### WHAT IS BEING ASKED
A complete, exact retyping of the data below is required.

### DATASET EXTRACT
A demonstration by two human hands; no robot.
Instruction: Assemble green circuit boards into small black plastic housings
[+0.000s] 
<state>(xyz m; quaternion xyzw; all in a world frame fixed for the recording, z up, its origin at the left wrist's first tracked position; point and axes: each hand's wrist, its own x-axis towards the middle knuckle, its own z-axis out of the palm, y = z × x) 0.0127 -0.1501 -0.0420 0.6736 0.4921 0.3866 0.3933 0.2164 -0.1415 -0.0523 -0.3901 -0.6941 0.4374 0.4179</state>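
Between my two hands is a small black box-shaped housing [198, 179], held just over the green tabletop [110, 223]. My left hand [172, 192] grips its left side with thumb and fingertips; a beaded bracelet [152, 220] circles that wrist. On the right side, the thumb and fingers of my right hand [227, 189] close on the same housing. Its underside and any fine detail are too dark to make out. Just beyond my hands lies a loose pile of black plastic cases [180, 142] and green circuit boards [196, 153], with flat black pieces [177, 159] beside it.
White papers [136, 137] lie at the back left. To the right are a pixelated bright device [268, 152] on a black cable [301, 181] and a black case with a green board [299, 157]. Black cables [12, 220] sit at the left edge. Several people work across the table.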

### WORKED SOLUTION
A demonstration by two human hands; no robot.
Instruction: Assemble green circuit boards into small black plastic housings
[+0.000s] 
<state>(xyz m; quaternion xyzw; all in a world frame fixed for the recording, z up, its origin at the left wrist's first tracked position; point and axes: each hand's wrist, its own x-axis towards the middle knuckle, its own z-axis out of the palm, y = z × x) 0.0127 -0.1501 -0.0420 0.6736 0.4921 0.3866 0.3933 0.2164 -0.1415 -0.0523 -0.3901 -0.6941 0.4374 0.4179</state>
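Between my two hands is a small black box-shaped housing [198, 179], held just over the green tabletop [110, 223]. My left hand [172, 192] grips its left side with thumb and fingertips; a beaded bracelet [152, 220] circles that wrist. On the right side, the thumb and fingers of my right hand [227, 189] close on the same housing. Its underside and any fine detail are too dark to make out. Just beyond my hands lies a loose pile of black plastic cases [180, 142] and green circuit boards [196, 153], with flat black pieces [177, 159] beside it.
White papers [136, 137] lie at the back left. To the right are a pixelated bright device [268, 152] on a black cable [301, 181] and a black case with a green board [299, 157]. Black cables [12, 220] sit at the left edge. Several people work across the table.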

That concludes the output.